His words echoed in her head.

It’s better this way.  It will be over soon and everyone will be better off, happier without you.

She took the comforting words and wrapped them around her, a steel gray blanket of smooth ice; lies and half-truths wrapped up in self-doubt and self-loathing.

She made her way slowly to the couch, the room growing fuzzy around the edges.  As she sat there slowly fading, noises erupted around her and flashing lights burst in staccato beats across her eyes.  She couldn’t grasp it, couldn’t hold onto it, confusion and doubt warring with oblivion.  Soon, peace overwhelmed her and she let the cold, comforting hand of darkness consume her.

**

She was openly crying now, silky tear drops pooling in bright colors all around them.  “She dropped enough on the ground, didn’t she?  She’ll be okay, won’t she?”
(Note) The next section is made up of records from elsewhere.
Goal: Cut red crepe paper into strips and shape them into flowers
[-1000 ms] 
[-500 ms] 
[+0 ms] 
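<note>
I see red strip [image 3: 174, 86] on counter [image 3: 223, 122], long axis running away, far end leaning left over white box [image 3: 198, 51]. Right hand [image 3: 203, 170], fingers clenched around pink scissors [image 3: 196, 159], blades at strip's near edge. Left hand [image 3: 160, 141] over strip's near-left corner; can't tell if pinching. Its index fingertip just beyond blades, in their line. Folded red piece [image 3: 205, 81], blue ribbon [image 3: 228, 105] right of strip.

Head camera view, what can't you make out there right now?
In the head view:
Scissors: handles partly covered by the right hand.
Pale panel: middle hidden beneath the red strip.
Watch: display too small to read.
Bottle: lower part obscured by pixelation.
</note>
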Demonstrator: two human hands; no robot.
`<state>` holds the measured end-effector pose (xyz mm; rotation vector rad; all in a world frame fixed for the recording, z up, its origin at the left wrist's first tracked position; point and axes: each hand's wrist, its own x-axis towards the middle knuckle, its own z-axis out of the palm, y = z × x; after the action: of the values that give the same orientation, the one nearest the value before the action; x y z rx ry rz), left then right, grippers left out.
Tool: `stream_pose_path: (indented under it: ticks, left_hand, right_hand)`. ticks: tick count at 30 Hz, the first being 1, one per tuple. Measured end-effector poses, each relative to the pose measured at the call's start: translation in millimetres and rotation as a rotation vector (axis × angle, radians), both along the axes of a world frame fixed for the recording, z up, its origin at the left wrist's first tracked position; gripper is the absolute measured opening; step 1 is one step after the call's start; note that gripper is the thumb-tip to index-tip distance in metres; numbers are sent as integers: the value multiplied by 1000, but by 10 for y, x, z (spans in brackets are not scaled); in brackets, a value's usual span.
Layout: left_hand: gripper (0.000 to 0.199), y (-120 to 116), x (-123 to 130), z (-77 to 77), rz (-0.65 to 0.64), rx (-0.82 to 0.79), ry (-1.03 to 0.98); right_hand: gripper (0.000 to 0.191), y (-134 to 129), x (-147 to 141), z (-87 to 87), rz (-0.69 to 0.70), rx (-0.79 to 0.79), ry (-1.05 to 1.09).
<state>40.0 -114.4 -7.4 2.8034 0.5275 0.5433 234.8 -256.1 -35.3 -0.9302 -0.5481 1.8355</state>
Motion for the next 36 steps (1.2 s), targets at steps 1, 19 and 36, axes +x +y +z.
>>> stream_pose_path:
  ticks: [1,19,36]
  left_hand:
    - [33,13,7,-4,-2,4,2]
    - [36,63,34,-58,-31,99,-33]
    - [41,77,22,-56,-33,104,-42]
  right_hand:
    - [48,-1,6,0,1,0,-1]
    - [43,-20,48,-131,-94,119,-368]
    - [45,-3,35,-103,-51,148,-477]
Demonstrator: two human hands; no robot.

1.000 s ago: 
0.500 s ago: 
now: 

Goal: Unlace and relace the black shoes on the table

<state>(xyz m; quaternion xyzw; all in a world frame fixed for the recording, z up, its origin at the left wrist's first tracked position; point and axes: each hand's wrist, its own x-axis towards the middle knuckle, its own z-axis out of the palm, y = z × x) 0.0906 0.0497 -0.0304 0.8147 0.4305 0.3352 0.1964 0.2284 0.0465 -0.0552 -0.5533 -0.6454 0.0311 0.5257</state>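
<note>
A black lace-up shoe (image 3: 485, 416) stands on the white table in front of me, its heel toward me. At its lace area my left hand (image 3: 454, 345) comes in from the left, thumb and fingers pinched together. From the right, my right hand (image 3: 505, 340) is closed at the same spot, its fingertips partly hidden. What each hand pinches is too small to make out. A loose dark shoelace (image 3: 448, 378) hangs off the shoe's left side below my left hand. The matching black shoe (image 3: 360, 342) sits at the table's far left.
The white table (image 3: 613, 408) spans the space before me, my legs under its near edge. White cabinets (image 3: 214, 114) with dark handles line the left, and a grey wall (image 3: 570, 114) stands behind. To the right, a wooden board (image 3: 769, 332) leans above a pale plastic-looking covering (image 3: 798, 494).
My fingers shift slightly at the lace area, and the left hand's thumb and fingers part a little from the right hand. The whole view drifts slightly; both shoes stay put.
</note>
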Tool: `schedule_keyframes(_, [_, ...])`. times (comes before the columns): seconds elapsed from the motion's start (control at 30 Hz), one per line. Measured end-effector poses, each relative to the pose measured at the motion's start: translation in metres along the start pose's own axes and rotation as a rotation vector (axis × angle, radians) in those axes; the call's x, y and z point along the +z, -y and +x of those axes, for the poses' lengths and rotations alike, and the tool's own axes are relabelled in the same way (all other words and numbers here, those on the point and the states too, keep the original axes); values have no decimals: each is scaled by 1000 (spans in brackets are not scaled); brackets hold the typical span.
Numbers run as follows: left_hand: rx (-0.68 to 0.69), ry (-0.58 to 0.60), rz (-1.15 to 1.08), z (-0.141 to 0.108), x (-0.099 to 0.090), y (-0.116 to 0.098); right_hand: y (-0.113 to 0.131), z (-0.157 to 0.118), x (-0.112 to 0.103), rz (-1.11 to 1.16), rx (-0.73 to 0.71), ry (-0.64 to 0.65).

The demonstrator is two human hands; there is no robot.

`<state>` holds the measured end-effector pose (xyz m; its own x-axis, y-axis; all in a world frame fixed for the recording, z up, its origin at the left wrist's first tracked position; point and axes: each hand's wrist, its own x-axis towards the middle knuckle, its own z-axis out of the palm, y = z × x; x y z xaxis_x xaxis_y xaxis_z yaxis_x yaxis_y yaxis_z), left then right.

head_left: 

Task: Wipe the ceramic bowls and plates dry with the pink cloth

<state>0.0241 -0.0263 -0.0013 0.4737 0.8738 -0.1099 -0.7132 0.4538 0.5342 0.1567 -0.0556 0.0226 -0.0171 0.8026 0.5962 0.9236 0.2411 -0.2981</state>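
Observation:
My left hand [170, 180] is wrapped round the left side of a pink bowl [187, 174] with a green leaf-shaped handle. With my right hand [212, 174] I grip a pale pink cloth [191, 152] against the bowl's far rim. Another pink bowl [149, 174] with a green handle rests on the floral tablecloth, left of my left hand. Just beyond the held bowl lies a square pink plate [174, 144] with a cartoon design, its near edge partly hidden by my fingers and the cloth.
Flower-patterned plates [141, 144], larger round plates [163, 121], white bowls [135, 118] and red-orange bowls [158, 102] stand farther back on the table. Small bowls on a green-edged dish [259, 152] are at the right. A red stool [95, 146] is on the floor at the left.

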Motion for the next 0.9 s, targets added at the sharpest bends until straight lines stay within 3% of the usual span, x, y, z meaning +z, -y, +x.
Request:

“There was enough in her hand to do the trick and the whiskey will only add to the maelstrom.”  He was ice cold composure, steel gray and hard.

“But, they found her and the ambulance arrived quickly.  They should be able to pump her stomach, get out whatever didn’t seep into her blood stream.”

He raised an eyebrow at her illogical reasoning.  “You think you’ve helped her, but you haven’t.  If she wakes up from this, she’ll be left with the shame of trying.  That will only add to her burden and she’ll end up right back where she started.  You should have left well enough alone.”

“I am what I am.  It isn’t in my nature to sit back and let despair take over.”

“You’ve condemned her to a worse fate.”

“I’ve given her a chance; a second chance at life.”  Even in her grief, she managed to emanate the joy she felt in hope.  It seeped through the cobwebs creating rainbows of color in the silky strands.

**

She opened her eyes to the sterile white hospital room, deathly quiet except for the steady, rhythmic beeping that announced she was still alive.

I’m still here.

Relief flooded through her, seeping out of her eyes and down her face.  She didn’t know how she was going to live, but for some reason she couldn’t quite grasp, she didn’t want to die.  Not yet, anyway.

The doom was still threatening, looming at the edges, but she held onto the hope that she had something to live for; many things, actually.  And as she thought of each one, they caressed her heart and the blackness started to inch slowly away, replaced by tentative light.  She wasn’t sure how she would face them; how they could possibly forgive her; how she could possibly forgive herself.  She didn’t have any answers; didn’t feel much better than when she swallowed a handful of pills in complete despair, thinking it was better.  But she knew she had to keep trying.

She noticed a mirror on her bedside table.  She wasn’t sure why it was sitting there and couldn’t fathom why she even wanted to look, but she picked it up anyway and stared at the image.  She didn’t recognize the face; didn’t want to think that she was the ugly creature reflected in the glass.  But she kept looking; stared into those dark, sorrowful eyes and made a silent vow.

I choose to live. I choose to accept who I am at this moment and what I’ve done. 

The brilliant light that had furiously fought the sticky, dark cobwebs of doubt and despair finally burst through and surrounded her, pulsing with warmth; love; hope.